**DIRECTIONS**
Pull every line that holds the word "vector" from the entries.

**RECORDS PROVIDED**
____________________

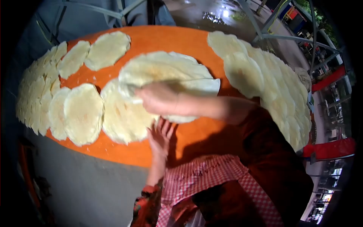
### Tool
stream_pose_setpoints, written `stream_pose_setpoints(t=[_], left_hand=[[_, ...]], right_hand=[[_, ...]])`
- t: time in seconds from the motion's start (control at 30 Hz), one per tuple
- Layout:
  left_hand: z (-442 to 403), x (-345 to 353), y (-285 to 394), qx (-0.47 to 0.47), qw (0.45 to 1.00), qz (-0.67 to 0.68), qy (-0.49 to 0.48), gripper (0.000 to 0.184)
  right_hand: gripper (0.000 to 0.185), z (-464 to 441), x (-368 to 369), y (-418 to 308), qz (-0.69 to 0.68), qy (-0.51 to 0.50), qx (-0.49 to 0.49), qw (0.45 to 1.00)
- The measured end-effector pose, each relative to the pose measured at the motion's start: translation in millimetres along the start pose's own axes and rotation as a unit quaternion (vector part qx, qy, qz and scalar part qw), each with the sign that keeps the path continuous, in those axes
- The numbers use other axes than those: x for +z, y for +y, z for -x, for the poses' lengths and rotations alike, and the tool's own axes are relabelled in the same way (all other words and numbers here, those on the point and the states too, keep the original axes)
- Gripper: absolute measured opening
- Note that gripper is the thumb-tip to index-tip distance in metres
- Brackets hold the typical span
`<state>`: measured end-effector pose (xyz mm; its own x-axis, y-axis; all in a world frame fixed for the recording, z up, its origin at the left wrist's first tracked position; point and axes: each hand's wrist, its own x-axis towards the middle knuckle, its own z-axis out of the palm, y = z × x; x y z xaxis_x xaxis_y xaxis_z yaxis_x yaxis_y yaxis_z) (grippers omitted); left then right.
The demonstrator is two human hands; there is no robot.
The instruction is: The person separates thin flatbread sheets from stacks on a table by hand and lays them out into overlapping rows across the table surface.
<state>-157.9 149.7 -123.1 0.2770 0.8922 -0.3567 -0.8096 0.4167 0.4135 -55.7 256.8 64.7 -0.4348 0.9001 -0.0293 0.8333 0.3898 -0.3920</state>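
Note:
My right hand [159,99] reaches across the orange table [189,38], its fingers closed on the edge of a large flatbread [162,68]. This bread is folded over on itself, with a flap reaching out to the right under my forearm. Below it, my left hand [160,137] has its fingers spread, the tips near the lower edge of a round flatbread [126,119]. That bread lies flat and partly under the folded one. Just left of it rests another round flatbread [83,113].
Overlapping flatbreads [38,90] cover the table's left end, and a thick overlapping row [280,87] fills the right side. Two more breads [107,51] lie at the back left. Metal frame bars [102,12] stand behind the table.

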Motion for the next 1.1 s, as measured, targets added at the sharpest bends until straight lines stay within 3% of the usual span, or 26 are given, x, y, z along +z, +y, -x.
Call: stream_pose_setpoints(t=[0.07,0.2,0.3,0.33,0.37,0.4,0.43,0.47,0.5,0.53,0.57,0.6,0.67,0.7,0.77,0.8,0.83,0.9,0.93,1.0,1.1], left_hand=[[0.4,-6.8,10.9,-0.060,0.991,0.109,-0.044,0.079],[5.2,-49.6,-3.0,-0.029,0.999,0.039,0.023,0.071],[17.8,-43.2,4.0,-0.031,0.997,0.066,0.011,0.068],[19.4,-40.9,5.2,-0.029,0.997,0.067,0.008,0.069],[20.5,-40.9,5.9,-0.025,0.997,0.068,0.003,0.069],[21.6,-45.6,6.4,-0.034,0.997,0.065,-0.017,0.076],[26.7,-56.5,7.6,-0.102,0.973,0.204,-0.036,0.078],[33.0,-69.2,9.2,-0.169,0.925,0.337,-0.057,0.081],[30.8,-68.3,6.2,-0.141,0.955,0.252,-0.062,0.084],[28.7,-67.3,3.3,-0.114,0.978,0.162,-0.063,0.087],[26.9,-66.4,0.3,-0.089,0.992,0.072,-0.060,0.091],[14.0,-82.3,0.4,-0.130,0.974,0.169,-0.077,0.091],[26.5,-18.4,14.1,-0.106,0.994,0.013,-0.022,0.093],[22.0,-11.9,20.8,-0.127,0.990,0.043,-0.045,0.092],[18.9,-3.7,35.3,-0.081,0.975,0.024,-0.206,0.089],[23.8,-4.0,38.4,-0.056,0.987,0.014,-0.147,0.089],[24.3,-22.8,32.4,-0.072,0.977,0.074,-0.187,0.089],[25.1,-76.9,17.3,-0.098,0.940,0.188,-0.267,0.088],[61.3,-29.6,15.1,-0.025,0.996,0.058,-0.070,0.088],[72.8,-40.6,14.4,0.011,1.000,0.022,-0.002,0.078],[81.9,-53.0,16.6,0.021,0.999,-0.016,0.029,0.068]], right_hand=[[0.036,31.2,76.5,-3.4,-0.059,-0.039,0.037,0.997],[0.054,83.3,134.3,4.1,-0.219,-0.180,0.081,0.955],[0.072,125.5,156.5,20.4,-0.189,-0.090,0.003,0.978],[0.085,137.6,152.7,24.1,-0.164,-0.112,0.015,0.980],[0.093,150.9,168.6,36.3,-0.160,-0.058,-0.016,0.985],[0.096,165.0,167.4,38.9,-0.127,-0.065,-0.019,0.990],[0.098,180.5,164.6,42.0,-0.092,-0.069,-0.020,0.993],[0.098,195.9,162.9,46.3,-0.054,-0.074,-0.021,0.996],[0.098,210.1,163.7,52.6,-0.014,-0.077,-0.022,0.997],[0.080,222.5,173.8,65.4,0.069,-0.027,-0.022,0.997],[0.071,229.4,184.6,81.6,0.047,0.010,-0.019,0.999],[0.063,233.8,195.0,99.3,0.023,0.045,-0.017,0.999],[0.039,230.2,183.6,104.5,0.007,0.144,-0.031,0.989],[0.038,224.5,171.3,97.1,-0.003,0.157,-0.003,0.988],[0.028,202.0,142.3,66.8,-0.013,0.103,0.067,0.992],[0.022,192.0,115.3,28.3,-0.005,0.073,0.098,0.992],[0.017,183.1,93.0,-6.6,-0.042,0.067,0.081,0.994],[0.035,159.0,103.0,-31.6,-0.137,-0.007,0.105,0.985],[0.054,148.9,120.1,-30.9,-0.142,-0.049,0.092,0.984],[0.083,139.7,158.9,-22.2,-0.220,-0.114,0.076,0.966],[0.083,135.2,187.1,-16.8,-0.250,-0.107,0.059,0.960]])
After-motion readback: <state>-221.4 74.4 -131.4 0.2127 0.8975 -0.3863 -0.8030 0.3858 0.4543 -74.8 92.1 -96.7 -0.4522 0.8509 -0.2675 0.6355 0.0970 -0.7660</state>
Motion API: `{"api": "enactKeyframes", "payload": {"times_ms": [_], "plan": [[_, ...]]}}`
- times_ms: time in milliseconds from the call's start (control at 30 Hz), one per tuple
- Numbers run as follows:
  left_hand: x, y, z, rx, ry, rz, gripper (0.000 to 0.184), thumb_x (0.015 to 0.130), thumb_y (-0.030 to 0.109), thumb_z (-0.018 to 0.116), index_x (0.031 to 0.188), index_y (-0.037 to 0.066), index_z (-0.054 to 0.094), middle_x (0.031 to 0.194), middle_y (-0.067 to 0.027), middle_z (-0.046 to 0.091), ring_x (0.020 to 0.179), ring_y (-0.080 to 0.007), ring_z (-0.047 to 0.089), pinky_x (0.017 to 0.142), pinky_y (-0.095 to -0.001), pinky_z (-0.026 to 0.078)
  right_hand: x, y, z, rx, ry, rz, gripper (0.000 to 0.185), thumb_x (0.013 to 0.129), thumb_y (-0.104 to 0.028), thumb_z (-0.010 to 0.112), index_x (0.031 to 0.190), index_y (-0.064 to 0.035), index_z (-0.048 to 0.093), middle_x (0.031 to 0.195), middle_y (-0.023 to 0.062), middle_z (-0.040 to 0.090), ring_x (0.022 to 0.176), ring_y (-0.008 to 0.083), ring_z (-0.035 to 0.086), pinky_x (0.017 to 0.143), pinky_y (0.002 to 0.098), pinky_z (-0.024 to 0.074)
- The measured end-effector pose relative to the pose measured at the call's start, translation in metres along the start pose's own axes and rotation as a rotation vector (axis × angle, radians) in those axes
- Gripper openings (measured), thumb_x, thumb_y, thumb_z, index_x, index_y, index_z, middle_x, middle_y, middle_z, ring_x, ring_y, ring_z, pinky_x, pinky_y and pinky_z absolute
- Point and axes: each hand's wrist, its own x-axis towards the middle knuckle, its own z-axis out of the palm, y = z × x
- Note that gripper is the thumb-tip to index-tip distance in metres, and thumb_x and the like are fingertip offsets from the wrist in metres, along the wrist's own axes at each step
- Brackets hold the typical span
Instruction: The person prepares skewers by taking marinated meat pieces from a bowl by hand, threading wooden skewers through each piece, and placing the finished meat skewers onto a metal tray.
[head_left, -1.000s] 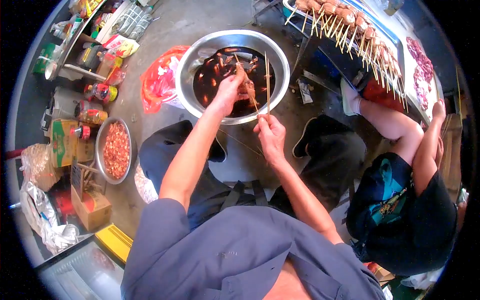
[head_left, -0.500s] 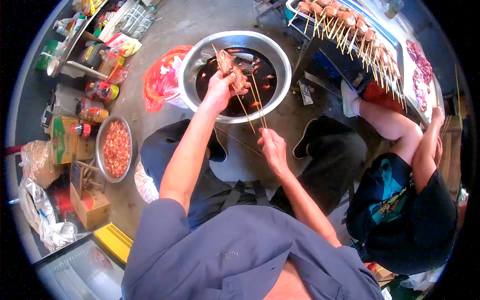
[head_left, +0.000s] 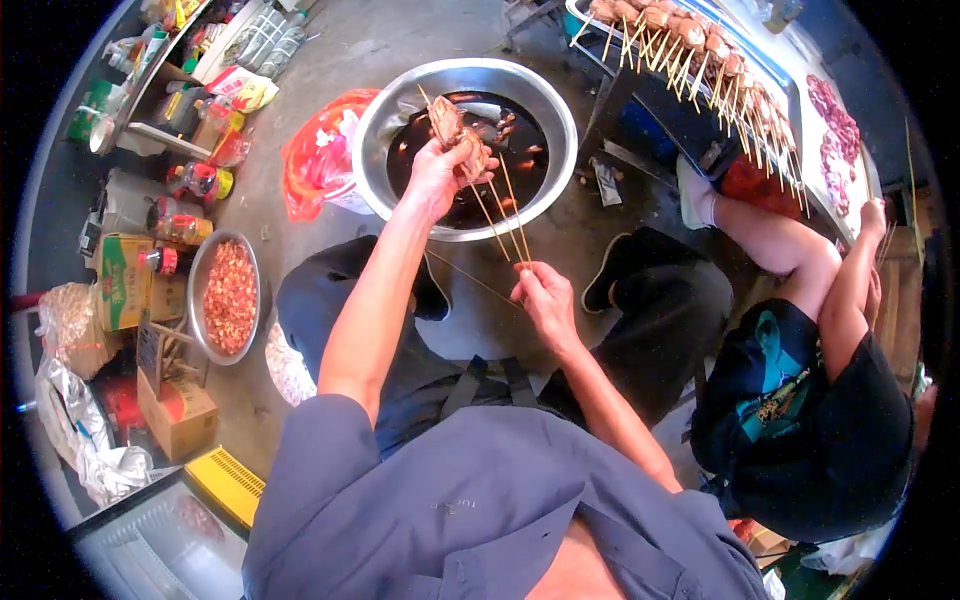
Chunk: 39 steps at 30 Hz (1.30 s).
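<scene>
Gripping a reddish-brown, folded piece of meat (head_left: 447,118), the left hand (head_left: 440,178) has its fingers and thumb clamped around the lower part. The meat is above the dark liquid (head_left: 535,150) in a wide, round, silver metal basin (head_left: 376,140), probably so that any drops fall back inside. A thin wooden skewer (head_left: 492,225) comes out at the lower end of the meat, and its free end points towards the body, near the right hand (head_left: 545,292). This right hand has its fingertips pinched together on the low end of at least one pale, slender stick (head_left: 517,213). Such a grip at the far end seems to leave most of the length free and the point directed at the meat; whether this point touches the meat, I cannot tell. The basin stands on the grey floor (head_left: 365,45) between and ahead of the knees, perhaps because both arms reach it easily there. Just beside it sits a red, crumpled plastic bag (head_left: 305,165).
</scene>
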Motion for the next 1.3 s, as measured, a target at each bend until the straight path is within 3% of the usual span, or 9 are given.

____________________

**TASK RESULT**
- The measured end-effector pose, each relative to the pose measured at the motion's start: translation in millimetres along the start pose's own axes and rotation as a unit quaternion (vector part qx, qy, qz and scalar part qw), each with the sign that keeps the path continuous, in those axes
- The measured end-effector pose relative to the pose measured at the call's start, translation in metres along the start pose's own axes and rotation as a rotation vector (axis × angle, radians) in those axes

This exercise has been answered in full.